# how much should i feed my ackie?



## stevemusson (Oct 16, 2010)

Got my first ackie last night and he's awesome  only thing is today he ate 5 large crickets this morning and a pinkie and a morio this evening and I just wanted to make sure I'm not over feeding him. I think he would have ate more if I let him but don't want him getting obese. He's 18 months old so about fully grown. How much should I give him and should it be every day. Read that they don't need feeding everyday when they're fully grown but it didn't say how often to feed them.
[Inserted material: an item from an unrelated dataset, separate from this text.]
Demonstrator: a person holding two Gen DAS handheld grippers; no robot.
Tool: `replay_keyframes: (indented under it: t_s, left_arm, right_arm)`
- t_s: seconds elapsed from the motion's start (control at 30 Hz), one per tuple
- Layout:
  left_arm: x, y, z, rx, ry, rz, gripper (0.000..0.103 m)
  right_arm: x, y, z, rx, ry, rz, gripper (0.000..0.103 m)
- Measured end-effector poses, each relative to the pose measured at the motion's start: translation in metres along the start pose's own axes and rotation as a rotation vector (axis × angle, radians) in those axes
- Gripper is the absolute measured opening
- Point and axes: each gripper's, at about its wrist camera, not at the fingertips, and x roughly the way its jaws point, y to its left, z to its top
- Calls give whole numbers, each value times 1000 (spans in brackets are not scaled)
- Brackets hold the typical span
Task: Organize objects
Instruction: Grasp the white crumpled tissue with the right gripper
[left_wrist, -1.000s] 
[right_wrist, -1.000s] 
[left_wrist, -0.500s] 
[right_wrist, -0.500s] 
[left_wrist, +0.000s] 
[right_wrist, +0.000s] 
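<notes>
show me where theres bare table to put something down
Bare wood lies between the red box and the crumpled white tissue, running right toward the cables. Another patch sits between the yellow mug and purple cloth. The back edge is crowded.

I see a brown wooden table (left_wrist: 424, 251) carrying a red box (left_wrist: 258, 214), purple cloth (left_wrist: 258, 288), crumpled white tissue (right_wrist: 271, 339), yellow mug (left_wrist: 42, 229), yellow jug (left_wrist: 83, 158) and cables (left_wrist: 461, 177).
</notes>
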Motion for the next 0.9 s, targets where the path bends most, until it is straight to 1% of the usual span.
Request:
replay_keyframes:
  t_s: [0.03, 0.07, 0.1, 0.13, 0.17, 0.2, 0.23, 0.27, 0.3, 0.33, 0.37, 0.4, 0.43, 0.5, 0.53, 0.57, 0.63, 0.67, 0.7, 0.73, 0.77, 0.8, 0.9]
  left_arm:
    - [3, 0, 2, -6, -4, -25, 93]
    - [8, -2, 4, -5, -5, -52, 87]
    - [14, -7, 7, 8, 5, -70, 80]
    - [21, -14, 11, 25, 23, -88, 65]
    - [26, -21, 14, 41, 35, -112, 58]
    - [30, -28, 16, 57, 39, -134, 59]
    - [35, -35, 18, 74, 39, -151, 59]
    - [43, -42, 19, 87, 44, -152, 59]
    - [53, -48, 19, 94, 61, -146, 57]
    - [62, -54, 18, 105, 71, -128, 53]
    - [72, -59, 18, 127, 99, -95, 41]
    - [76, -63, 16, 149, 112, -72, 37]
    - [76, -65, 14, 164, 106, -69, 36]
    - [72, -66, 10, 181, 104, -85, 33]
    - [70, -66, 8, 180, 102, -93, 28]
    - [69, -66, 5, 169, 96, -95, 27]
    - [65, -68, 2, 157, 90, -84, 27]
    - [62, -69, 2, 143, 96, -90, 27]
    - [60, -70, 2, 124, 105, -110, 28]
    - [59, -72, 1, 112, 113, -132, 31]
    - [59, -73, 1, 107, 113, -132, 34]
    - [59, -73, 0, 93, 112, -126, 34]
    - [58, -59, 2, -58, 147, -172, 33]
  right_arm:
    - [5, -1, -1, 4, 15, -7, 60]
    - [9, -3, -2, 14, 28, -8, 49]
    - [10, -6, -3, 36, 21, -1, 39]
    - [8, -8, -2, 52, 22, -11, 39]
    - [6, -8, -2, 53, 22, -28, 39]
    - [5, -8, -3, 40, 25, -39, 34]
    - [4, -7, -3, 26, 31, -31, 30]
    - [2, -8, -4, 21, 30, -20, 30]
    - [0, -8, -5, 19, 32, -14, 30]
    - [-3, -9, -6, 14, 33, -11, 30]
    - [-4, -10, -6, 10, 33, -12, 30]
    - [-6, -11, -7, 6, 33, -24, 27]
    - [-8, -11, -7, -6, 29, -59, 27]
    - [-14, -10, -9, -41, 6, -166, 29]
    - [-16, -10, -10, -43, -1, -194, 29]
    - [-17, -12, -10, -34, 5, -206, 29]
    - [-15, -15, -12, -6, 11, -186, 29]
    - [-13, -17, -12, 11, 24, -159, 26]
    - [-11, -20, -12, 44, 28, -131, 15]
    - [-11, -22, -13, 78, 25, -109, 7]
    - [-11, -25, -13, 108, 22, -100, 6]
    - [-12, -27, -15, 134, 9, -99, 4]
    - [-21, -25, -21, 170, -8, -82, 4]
Any advice greatfully received


----------



## Chris18 (Mar 22, 2009)

stevemusson said:


> Got my first ackie last night and he's awesome  only thing is today he ate 5 large crickets this morning and a pinkie and a morio this evening and I just wanted to make sure I'm not over feeding him. I think he would have ate more if I let him but don't want him getting obese. He's 18 months old so about fully grown. How much should I give him and should it be every day. Read that they don't need feeding everyday when they're fully grown but it didn't say how often to feed them. Any advice greatfully received


They will eat with no end mate.
I'd say about 30 feeder insects max, mine usually eats about 10/15 then stops but will eat again later on in the day so I give him 2 lots of about 10/15 a day but you could do less!
And pinkies once a week aswell and I give mine 2!
she's only 10 months though so yours will probably eat every other day but more pinkies and insects 
hope this helps


----------



## stevemusson (Oct 16, 2010)

Chris18 said:


> They will eat with no end mate.
> I'd say about 30 feeder insects max, mine usually eats about 10/15 then stops but will eat again later on in the day so I give him 2 lots of about 10/15 a day but you could do less!
> And pinkies once a week aswell and I give mine 2!
> she's only 10 months though so yours will probably eat every other day but more pinkies and insects
> hope this helps


What size crickets do you use? I got the extra large browns. If he needs as much as 10 I'll prob give him some more tomorrow and then feed him saturday. Was worried about overfeeding him as I've only kept beardies until now. Thanks


----------



## Chris18 (Mar 22, 2009)

stevemusson said:


> What size crickets do you use? I got the extra large browns. If he needs as much as 10 I'll prob give him some more tomorrow and then feed him saturday. Was worried about overfeeding him as I've only kept beardies until now. Thanks


I feed locust and they're mediums so probably why I feed quite a lot as she eats them quite easily so might go up a size!
It should lose interest after a bit of food but if he doesnt stop after about 10 if they're extra large
Some people go off the 'feed however many they'll eat in 10 minute time period' which I think could apply for ackies aswell :2thumb:
They're certainly amazing and greedy buggers haha


----------



## stevemusson (Oct 16, 2010)

Chris18 said:


> I feed locust and they're mediums so probably why I feed quite a lot as she eats them quite easily so might go up a size!
> It should lose interest after a bit of food but if he doesnt stop after about 10 if they're extra large
> Some people go off the 'feed however many they'll eat in 10 minute time period' which I think could apply for ackies aswell :2thumb:
> They're certainly amazing and greedy buggers haha


They're awesome. Fortunately mines tame too. Wasn't sure as I've heard dwarf monitors can bite. First reptile I've bought here too. He'd eat a whole box in 10 minutes lol


----------



## Chris18 (Mar 22, 2009)

stevemusson said:


> They're awesome. Fortunately mines tame too. Wasn't sure as I've heard dwarf monitors can bite. First reptile I've bought here too. He'd eat a whole box in 10 minutes lol


They're mostly all tame and really nice lizards, mine is tame but doesn't sit still lol
I would just feed him as much as you feel is right, they shouldn't get fat off the crickets really just watch on pinkies and other treats because that is what will make them obese!


----------



## stevemusson (Oct 16, 2010)

Chris18 said:


> They're mostly all tame and really nice lizards, mine is tame but doesn't sit still lol
> I would just feed him as much as you feel is right, they shouldn't get fat off the crickets really just watch on pinkies and other treats because that is what will make them obese!


Mine's never still either lol thanks for the advice. They're amazing animals and I want to make sure I do what's best for him : victory:


----------